I am using Ataccama V15.4 

I am trying to set criticality of certain rules in monitoring projects based on which the overall quality of my datasets should be defined.

I tried using score option but IDK it’s not as convincing as setting levels like sev 1,2 etc.

Thanks.

Hello ​@mp_ataccamauser ,

thank you for your question. If score isn’t what you are looking for, then other solutions I can thing of could be something like:

  • creating an additional field in the DQ rule for this severity, and then during post-processing you could download this information form the metadata and use in your report. Or, in case one rule can have multiple severities depending on where you apply it, you would need to create mutiple of those.
  • Also, instead of additional field you could use a naming convention - that is actually something we used with one customer. So they have something like:

COMP_STRING_SEV1 - DQ Rule checking completeness of string field which is considered as severity 1.

VAL_ADDR_POSTAL_CODE - DQ rule checking validity of an address field Postal code which is non-severe.

Like this during post-processing you can only parse the name of the DQ check, no need to download additional metadata of the DQ rule.

I don’t know your specific usecase so I am not sure if this is what you are looking for but at the moment, besides the score, there is no other out of the box mechanism for this.

Kind regards,

Anna


@anna.spakova  Actually we are re-using some of the rules (e.g., checking completeness of certain data types) on multiple catalog items so naming convention won’t be suitable here, could you please elaborate on adding additional field option? Where exactly it will be do u mean, on desktop/web on rules?  Thanks!


hi ​@anna.spakova  can we use the simple scoring step available in desktop to control the score assignments based on rule weights/severities. I am not sure if we could use these scores in Ataccama web → monitoring projects? If yes we can use, could you help on how to achieve this? Really looking forward for inputs on this. Thanks!


Hi ​@mp_ataccamauser , let me elaborate a bit on the options and answer your questions.

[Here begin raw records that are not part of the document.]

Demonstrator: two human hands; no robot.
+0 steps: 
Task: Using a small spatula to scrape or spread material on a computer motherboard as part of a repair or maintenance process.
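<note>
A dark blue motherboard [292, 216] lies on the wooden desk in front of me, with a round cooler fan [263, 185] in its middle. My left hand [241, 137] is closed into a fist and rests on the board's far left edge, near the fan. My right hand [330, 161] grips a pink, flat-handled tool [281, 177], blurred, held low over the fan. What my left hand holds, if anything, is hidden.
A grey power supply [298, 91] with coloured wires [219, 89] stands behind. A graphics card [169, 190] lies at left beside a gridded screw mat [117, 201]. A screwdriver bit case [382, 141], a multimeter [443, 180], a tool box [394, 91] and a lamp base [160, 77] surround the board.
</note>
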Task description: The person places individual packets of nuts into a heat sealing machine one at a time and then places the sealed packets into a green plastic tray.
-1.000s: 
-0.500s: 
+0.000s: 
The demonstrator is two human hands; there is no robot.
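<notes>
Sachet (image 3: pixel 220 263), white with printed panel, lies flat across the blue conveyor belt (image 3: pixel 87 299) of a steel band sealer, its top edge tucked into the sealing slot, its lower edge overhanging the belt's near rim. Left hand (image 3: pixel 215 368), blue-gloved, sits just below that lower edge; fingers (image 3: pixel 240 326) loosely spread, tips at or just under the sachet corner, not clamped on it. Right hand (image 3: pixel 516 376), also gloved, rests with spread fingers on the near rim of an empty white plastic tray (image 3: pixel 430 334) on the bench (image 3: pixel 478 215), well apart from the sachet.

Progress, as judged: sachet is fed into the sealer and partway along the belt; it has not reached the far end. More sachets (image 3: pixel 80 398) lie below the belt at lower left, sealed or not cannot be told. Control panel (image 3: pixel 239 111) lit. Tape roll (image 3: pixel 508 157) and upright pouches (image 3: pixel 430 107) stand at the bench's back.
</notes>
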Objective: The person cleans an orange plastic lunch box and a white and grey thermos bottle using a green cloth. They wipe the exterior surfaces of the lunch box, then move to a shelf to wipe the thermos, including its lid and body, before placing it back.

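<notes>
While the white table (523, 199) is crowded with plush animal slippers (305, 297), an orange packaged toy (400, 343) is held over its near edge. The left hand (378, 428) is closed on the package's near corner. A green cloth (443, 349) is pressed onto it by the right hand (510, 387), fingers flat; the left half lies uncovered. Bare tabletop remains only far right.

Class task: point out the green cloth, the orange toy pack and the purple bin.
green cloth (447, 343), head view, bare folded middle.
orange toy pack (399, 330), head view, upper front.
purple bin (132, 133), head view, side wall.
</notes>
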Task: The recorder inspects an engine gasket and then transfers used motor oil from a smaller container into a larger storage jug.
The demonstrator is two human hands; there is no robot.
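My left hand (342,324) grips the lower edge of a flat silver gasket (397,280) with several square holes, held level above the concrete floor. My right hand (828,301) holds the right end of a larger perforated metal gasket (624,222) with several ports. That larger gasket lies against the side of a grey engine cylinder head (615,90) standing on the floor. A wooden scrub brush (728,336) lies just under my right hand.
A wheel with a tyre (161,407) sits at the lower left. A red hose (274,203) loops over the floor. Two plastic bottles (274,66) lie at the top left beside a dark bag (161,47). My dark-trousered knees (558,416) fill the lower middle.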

For your first message and naming convention - in my opinion even if the DQ check is used on multiple catalog items, its severity can still be the same, or if not, you can have more of those DQ checks for different severities. So lets say in catalog items A, C and D you have the DQ check COMP_STRING_SEV1 and on catalog item B you apply COMP_STRING_SEV2

As for adding the additional field, you’d have to add it into the metadata model as a new attribute for rules. E.g. you have name or description fileds, so you would add one more which would be for example “severity”. The metadata model customizations is quite a broad topic, so you can refer to this documentation for example: https://docs.ataccama.com/one/latest/metadata-model/metadata-model-tutorial.html Once the field is in, you can extract the severity information during post-processing using the ONE Metadata Reade step. It reuquires some joins with the output data though, as in the post-processing result you get dqCheck id which is not the same as the ID of the rule it is an instance of. You can refer to this comment that has the details: 

 

As for your other question - you can use the scores in the rule itself and set it differently per severity:

 But in the post-processing the final score is the sum of all the scores from all the failed checks per record.

Alternatively, sure, once you parse the failed checks in the post-processing, based on the naming convention/severity attribute you can provide the score manually as well using the simple scoring step. However, I am not sure if that’s going to give you a better result.

Kind regards,

Anna